> **Exercise**:
Give all of the records again precisely, excluding whatever pictures they contain.
Exercise input Block Start
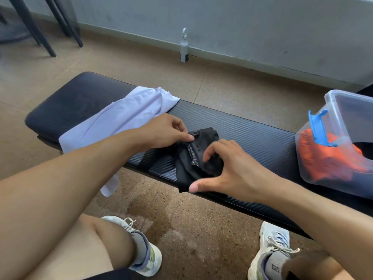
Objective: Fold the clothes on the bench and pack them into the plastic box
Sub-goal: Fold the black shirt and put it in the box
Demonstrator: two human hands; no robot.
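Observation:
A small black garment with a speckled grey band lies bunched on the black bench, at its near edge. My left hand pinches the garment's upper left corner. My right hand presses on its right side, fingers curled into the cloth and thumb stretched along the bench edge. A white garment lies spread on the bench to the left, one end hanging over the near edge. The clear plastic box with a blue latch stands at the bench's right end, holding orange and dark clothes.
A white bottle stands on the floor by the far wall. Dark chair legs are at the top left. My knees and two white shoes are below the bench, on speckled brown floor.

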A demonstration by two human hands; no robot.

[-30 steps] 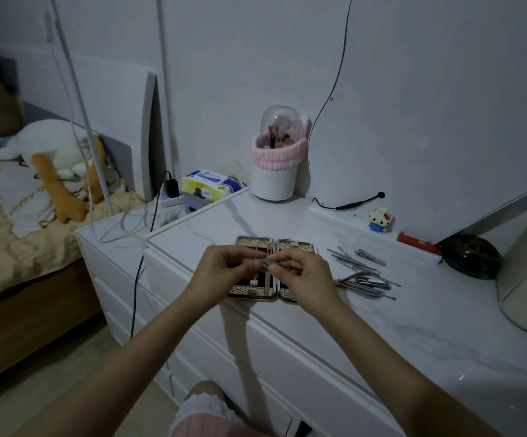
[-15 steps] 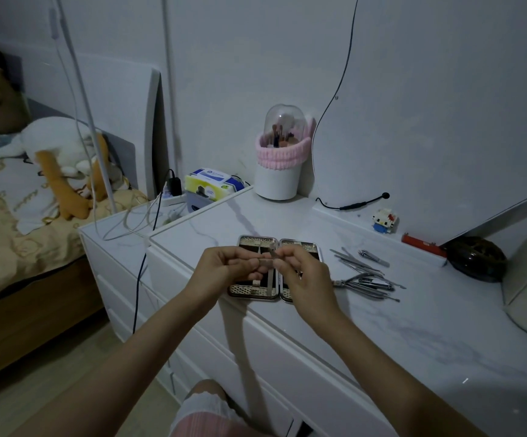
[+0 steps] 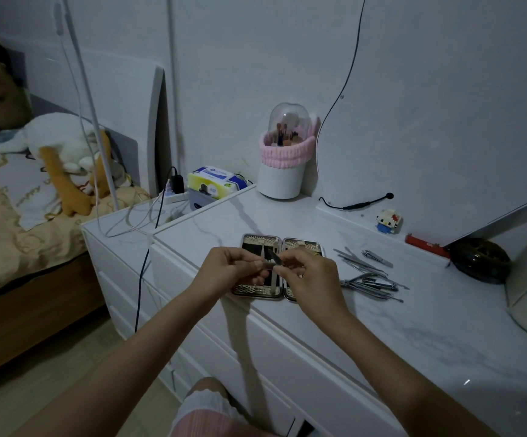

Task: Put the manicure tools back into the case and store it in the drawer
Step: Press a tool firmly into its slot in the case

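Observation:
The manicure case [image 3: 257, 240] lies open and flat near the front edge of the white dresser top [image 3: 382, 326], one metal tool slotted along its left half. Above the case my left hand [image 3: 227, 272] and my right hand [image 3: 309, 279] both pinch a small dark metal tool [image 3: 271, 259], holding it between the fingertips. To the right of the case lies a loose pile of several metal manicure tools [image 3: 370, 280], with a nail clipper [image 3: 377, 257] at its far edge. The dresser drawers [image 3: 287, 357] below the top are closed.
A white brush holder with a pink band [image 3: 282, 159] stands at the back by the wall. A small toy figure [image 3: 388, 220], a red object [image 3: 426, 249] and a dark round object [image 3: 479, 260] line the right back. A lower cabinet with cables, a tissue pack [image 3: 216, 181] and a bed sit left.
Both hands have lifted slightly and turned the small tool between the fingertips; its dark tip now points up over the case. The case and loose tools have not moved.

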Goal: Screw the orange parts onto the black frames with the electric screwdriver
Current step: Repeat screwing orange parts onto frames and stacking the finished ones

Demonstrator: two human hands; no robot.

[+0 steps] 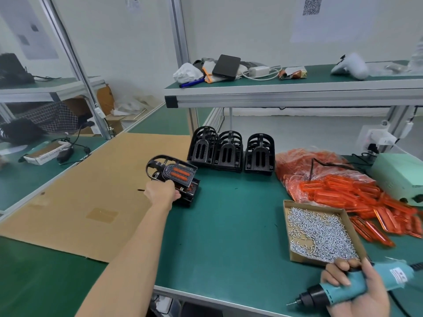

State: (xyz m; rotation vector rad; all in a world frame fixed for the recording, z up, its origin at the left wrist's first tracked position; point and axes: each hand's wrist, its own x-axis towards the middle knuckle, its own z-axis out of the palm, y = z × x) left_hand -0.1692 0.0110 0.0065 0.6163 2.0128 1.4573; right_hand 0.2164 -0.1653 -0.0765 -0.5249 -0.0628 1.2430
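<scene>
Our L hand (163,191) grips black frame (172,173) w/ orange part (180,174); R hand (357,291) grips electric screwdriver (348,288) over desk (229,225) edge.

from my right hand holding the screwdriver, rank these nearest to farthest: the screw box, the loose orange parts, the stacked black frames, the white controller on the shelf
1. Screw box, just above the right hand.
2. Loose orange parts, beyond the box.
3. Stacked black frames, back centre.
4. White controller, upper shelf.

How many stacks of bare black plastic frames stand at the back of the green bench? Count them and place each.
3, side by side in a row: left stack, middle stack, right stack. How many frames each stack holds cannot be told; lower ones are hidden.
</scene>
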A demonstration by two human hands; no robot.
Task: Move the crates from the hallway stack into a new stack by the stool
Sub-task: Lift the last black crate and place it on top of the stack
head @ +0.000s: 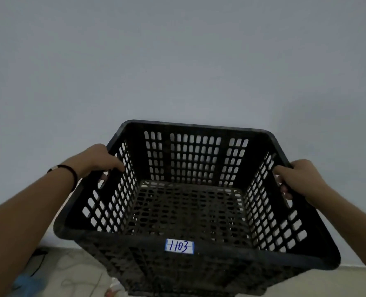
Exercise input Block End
> **Response**:
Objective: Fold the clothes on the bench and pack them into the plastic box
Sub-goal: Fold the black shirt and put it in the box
Demonstrator: two human hands; no robot.
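Observation:
A small black garment with a speckled grey band lies bunched on the black bench, at its near edge. My left hand pinches the garment's upper left corner. My right hand presses on its right side, fingers curled into the cloth and thumb stretched along the bench edge. A white garment lies spread on the bench to the left, one end hanging over the near edge. The clear plastic box with a blue latch stands at the bench's right end, holding orange and dark clothes.
A white bottle stands on the floor by the far wall. Dark chair legs are at the top left. My knees and two white shoes are below the bench, on speckled brown floor.
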
A demonstration by two human hands; no robot.

[-30 steps] 
[-15 steps] 
[+0 steps] 

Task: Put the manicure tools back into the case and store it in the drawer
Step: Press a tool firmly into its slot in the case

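Observation:
The manicure case [image 3: 257, 240] lies open and flat near the front edge of the white dresser top [image 3: 382, 326], one metal tool slotted along its left half. Above the case my left hand [image 3: 227, 272] and my right hand [image 3: 309, 279] both pinch a small dark metal tool [image 3: 271, 259], holding it between the fingertips. To the right of the case lies a loose pile of several metal manicure tools [image 3: 370, 280], with a nail clipper [image 3: 377, 257] at its far edge. The dresser drawers [image 3: 287, 357] below the top are closed.
A white brush holder with a pink band [image 3: 282, 159] stands at the back by the wall. A small toy figure [image 3: 388, 220], a red object [image 3: 426, 249] and a dark round object [image 3: 479, 260] line the right back. A lower cabinet with cables, a tissue pack [image 3: 216, 181] and a bed sit left.
Both hands have lifted slightly and turned the small tool between the fingertips; its dark tip now points up over the case. The case and loose tools have not moved.
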
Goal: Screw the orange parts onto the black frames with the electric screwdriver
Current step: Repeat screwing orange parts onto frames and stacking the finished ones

Demonstrator: two human hands; no robot.

[+0 steps] 

State: (xyz m; rotation vector rad; all in a world frame fixed for the recording, z up, its origin at the left wrist's first tracked position; point and axes: each hand's wrist, its own x-axis towards the middle knuckle, its own z-axis out of the palm, y = z × x) left_hand -0.1692 0.0110 0.0065 0.6163 2.0128 1.4573; right_hand 0.2164 -0.1653 -0.0765 -0.5249 -0.0628 1.2430
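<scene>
Our L hand (163,191) grips black frame (172,173) w/ orange part (180,174); R hand (357,291) grips electric screwdriver (348,288) over desk (229,225) edge.

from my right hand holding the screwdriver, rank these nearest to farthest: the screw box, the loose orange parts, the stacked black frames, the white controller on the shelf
1. Screw box, just above the right hand.
2. Loose orange parts, beyond the box.
3. Stacked black frames, back centre.
4. White controller, upper shelf.

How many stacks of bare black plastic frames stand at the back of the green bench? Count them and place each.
3, side by side in a row: left stack, middle stack, right stack. How many frames each stack holds cannot be told; lower ones are hidden.
</scene>
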A demonstration by two human hands; no robot.
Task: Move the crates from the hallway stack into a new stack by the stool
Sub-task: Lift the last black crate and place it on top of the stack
head @ +0.000s: 

At this stage, the exercise is finished.